Oliva infornata di Ferrandina: la Maiatica passata al forno

L'oliva infornata di Ferrandina è una preparazione lucana ottenuta dalla cultivar Maiatica: le olive nere vengono scottate in acqua, salate e poi passate al forno, dove perdono acqua e si raggrinziscono, assumendo colore scuro e sapore intenso, leggermente amaro.

Olive infornate di Ferrandina in una ciotola
Olive infornate di Ferrandina, scure e raggrinzite.

Caratteristiche del prodotto

  • Colore nero opaco e superficie raggrinzita.
  • Polpa asciutta e concentrata.
  • Sapore intenso con leggera nota amara.

Territorio di produzione

  • Ferrandina e comuni del Materano interessati dalla coltivazione della Maiatica.

Materie prime

  • Olive della cultivar Maiatica di Ferrandina.
  • Acqua e sale.

Lavorazione

  1. Raccolta delle olive nere a maturazione avanzata.
  2. Scottatura in acqua bollente e successiva salatura.
  3. Passaggio in forno a bassa temperatura fino alla disidratazione parziale.

Stagionatura

  • Nessuna stagionatura: la disidratazione in forno conclude la lavorazione.

Disciplinare

  • Prodotto inserito nell'elenco dei Prodotti Agroalimentari Tradizionali della Basilicata.

Utilizzo nella cucina tradizionale

  • Servite come antipasto o accompagnamento al pane casereccio lucano.
  • Utilizzate in preparazioni di verdure, carni bianche e focacce, dove sostituiscono le olive in salamoia con un sapore più concentrato.

Conservazione

  • In contenitori chiusi, eventualmente sott'olio con erbe aromatiche.
  • Conservazione in luogo fresco e asciutto.

Curiosità

La cultivar Maiatica prende nome dal mese di maggio, periodo in cui la pianta è in piena fioritura; è una varietà a duplice attitudine, usata sia per l'olio sia per la trasformazione da tavola.

La scottatura in acqua bollente prima del passaggio in forno serve a rimuovere in parte l'oleuropeina, la sostanza responsabile dell'amaro dell'oliva cruda: è un metodo di deamarizzazione senza soda né lunghe salamoie.

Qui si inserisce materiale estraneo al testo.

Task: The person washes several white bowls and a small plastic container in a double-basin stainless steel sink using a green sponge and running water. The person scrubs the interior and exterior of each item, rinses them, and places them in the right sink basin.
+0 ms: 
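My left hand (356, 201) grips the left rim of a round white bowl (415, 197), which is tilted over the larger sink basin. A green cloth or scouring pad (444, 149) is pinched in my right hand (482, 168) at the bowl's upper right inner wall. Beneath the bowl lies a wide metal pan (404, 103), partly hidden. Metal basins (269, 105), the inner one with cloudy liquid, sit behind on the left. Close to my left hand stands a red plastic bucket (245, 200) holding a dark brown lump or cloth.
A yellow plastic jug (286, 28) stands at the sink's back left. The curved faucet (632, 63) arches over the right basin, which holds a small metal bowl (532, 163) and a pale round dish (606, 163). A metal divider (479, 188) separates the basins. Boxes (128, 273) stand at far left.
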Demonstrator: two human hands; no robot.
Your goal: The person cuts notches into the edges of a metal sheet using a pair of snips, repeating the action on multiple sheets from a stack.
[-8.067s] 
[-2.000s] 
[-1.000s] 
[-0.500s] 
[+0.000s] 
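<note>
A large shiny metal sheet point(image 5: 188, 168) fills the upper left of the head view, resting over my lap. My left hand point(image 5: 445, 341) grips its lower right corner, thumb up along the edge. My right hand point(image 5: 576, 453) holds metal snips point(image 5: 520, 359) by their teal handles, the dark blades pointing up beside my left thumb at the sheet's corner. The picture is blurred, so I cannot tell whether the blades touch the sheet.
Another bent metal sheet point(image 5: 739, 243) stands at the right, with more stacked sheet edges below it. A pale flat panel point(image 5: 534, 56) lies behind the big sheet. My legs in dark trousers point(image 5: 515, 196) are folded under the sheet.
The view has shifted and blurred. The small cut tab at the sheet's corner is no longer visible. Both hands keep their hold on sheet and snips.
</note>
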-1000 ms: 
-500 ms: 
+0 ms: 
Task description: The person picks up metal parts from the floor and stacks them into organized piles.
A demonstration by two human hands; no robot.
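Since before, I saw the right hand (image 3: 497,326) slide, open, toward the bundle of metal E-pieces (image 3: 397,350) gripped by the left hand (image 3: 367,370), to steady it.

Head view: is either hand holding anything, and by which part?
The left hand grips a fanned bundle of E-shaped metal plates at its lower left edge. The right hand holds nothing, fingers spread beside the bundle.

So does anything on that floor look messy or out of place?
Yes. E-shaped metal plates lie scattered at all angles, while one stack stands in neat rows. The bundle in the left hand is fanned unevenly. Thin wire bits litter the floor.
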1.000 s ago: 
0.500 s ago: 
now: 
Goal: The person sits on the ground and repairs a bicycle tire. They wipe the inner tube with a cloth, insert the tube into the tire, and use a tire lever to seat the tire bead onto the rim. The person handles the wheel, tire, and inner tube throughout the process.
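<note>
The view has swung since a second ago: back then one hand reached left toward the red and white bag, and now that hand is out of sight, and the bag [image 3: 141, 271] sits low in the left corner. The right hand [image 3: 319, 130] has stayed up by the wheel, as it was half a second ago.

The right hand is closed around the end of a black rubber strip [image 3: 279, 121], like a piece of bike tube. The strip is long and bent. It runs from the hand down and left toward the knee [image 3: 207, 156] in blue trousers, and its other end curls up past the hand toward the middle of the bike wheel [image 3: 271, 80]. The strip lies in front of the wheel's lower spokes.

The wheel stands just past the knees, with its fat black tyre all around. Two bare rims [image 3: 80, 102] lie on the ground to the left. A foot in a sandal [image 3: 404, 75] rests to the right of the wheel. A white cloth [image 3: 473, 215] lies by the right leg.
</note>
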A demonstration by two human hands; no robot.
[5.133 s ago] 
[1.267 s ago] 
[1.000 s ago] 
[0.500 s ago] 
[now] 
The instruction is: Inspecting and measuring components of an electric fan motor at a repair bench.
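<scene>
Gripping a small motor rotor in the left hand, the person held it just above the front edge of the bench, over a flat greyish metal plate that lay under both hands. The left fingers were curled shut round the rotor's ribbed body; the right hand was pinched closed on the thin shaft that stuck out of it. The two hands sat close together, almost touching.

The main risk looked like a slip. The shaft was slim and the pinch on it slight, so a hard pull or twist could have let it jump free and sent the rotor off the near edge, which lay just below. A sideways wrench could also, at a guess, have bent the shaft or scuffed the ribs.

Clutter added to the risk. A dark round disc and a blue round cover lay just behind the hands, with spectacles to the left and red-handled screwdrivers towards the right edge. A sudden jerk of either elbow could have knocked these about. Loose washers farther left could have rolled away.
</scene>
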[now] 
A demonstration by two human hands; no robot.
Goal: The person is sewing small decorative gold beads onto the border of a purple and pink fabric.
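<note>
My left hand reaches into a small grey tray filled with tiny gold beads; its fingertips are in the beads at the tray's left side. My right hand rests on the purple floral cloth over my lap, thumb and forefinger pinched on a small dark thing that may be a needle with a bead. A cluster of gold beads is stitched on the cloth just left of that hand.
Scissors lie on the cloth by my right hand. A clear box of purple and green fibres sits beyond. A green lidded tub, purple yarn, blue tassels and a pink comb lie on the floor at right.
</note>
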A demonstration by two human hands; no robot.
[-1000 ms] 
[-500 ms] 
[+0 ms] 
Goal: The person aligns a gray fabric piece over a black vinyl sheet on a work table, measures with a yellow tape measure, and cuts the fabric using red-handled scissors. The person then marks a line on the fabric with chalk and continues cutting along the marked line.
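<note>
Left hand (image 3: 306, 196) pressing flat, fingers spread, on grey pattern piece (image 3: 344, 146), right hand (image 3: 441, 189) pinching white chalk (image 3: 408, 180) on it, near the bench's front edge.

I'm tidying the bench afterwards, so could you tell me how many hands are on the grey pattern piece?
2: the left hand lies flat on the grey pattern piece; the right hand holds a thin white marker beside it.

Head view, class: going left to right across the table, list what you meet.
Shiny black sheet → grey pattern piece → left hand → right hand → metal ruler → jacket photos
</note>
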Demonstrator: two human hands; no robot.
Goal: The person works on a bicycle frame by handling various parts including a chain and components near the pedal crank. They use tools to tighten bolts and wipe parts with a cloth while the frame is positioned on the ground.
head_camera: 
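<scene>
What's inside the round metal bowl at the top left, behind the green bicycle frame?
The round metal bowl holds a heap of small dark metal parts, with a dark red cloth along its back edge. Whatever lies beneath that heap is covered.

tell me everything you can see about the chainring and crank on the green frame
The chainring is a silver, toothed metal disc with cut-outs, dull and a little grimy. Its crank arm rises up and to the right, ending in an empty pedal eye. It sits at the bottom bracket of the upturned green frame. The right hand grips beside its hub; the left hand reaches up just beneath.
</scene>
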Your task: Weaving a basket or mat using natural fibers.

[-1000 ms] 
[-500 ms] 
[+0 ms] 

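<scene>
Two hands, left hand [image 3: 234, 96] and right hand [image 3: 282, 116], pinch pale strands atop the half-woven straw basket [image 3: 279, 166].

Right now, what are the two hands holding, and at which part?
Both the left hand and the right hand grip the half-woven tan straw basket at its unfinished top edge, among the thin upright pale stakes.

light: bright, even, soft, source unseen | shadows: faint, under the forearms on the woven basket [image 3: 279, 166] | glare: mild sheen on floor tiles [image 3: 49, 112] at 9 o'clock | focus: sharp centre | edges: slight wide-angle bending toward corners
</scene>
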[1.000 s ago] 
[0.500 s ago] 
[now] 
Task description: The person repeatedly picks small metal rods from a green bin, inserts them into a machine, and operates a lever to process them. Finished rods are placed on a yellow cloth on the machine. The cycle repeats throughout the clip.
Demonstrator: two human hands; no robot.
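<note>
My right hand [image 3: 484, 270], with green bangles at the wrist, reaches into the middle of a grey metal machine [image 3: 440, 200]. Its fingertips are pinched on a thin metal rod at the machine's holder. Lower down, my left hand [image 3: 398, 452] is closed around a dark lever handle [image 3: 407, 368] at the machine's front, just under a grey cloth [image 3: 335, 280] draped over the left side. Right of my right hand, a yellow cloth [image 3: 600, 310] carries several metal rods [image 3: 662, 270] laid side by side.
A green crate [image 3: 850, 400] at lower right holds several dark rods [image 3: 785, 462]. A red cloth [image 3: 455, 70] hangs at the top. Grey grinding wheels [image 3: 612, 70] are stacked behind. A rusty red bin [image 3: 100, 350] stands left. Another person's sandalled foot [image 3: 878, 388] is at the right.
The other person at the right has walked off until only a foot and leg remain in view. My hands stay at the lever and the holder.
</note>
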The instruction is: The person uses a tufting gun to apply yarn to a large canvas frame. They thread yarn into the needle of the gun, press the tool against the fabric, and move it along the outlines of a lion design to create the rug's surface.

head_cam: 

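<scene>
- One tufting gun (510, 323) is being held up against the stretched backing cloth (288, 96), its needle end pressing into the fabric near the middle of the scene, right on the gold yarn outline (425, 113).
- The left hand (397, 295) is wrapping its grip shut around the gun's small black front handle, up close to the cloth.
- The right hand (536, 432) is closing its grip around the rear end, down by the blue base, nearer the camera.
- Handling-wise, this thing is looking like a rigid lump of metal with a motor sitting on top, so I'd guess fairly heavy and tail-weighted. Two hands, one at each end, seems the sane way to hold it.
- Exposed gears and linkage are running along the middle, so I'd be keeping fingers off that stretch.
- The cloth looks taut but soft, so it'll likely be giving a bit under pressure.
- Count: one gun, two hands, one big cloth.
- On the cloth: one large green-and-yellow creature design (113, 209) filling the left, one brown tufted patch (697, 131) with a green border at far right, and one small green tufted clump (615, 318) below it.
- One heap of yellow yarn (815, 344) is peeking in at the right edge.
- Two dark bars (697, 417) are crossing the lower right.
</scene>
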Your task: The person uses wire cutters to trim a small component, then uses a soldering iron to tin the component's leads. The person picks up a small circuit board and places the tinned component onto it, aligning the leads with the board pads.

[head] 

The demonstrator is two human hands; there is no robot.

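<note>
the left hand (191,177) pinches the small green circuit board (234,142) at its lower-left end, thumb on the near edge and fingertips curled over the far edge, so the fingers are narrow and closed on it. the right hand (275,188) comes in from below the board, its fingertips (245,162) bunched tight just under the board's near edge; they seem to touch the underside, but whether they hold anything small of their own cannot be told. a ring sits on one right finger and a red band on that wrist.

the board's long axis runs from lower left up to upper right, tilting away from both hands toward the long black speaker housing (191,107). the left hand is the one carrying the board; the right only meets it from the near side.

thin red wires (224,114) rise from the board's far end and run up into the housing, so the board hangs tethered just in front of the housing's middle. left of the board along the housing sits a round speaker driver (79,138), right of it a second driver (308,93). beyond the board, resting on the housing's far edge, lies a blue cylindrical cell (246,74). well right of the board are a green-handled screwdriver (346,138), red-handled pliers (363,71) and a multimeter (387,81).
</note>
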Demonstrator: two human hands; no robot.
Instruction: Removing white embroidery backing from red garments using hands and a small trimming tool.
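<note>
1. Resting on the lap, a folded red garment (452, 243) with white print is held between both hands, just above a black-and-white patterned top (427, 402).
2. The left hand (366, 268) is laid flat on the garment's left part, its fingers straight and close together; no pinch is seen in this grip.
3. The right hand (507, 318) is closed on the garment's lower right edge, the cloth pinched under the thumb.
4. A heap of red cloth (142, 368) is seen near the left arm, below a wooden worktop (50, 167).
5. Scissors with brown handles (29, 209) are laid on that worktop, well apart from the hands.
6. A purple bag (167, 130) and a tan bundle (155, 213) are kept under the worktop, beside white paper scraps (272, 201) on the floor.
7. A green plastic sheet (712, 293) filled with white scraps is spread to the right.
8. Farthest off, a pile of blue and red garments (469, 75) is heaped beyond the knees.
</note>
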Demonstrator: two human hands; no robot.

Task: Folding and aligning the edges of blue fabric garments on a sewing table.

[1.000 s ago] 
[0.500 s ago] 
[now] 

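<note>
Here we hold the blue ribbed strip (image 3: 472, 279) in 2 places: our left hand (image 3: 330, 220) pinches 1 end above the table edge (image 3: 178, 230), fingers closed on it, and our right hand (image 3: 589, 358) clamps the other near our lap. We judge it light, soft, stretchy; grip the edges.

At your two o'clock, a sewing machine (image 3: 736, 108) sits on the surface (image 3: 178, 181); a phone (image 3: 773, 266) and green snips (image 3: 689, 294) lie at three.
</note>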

Il passaggio in forno riduce sensibilmente l'acqua della polpa, che si concentra: da questa disidratazione derivano la superficie raggrinzita, la lunga conservabilità e il sapore molto più intenso rispetto alle olive in salamoia.

Domande frequenti

In che cosa differiscono dalle olive in salamoia?
Le olive in salamoia restano immerse in liquido e conservano polpa turgida; le infornate di Ferrandina vengono scottate, salate e disidratate in forno, quindi risultano asciutte, raggrinzite e più concentrate nel gusto.
L'oliva infornata di Ferrandina è una DOP?
No: è un Prodotto Agroalimentare Tradizionale (PAT) della Basilicata, riconoscimento nazionale del MASAF. La cultivar Maiatica rientra invece fra le varietà ammesse dall'olio DOP lucano, che è un prodotto diverso.
Che cultivar si usa?
La Maiatica di Ferrandina, cultivar lucana a duplice attitudine, da tavola e da olio.
Perché le olive appaiono raggrinzite?
Il passaggio in forno fa perdere acqua alla polpa, che si concentra e si raggrinzisce.
Sono olive amare?
Conservano una leggera nota amara, bilanciata dalla salatura e dalla concentrazione dei sapori.

Fonti

  • MASAF — Ministero dell'agricoltura, della sovranità alimentare e delle foreste, Elenco nazionale dei Prodotti Agroalimentari Tradizionali (PAT) www.masaf.gov.it. Consultato il 04 agosto 2026. Elenco ufficiale dei prodotti agroalimentari tradizionali riconosciuti su base regionale.
  • Regione Basilicata, Regione Basilicata — Agricoltura e produzioni agroalimentari tradizionali www.regione.basilicata.it. Consultato il 04 agosto 2026. Portale istituzionale regionale per le produzioni agroalimentari tradizionali.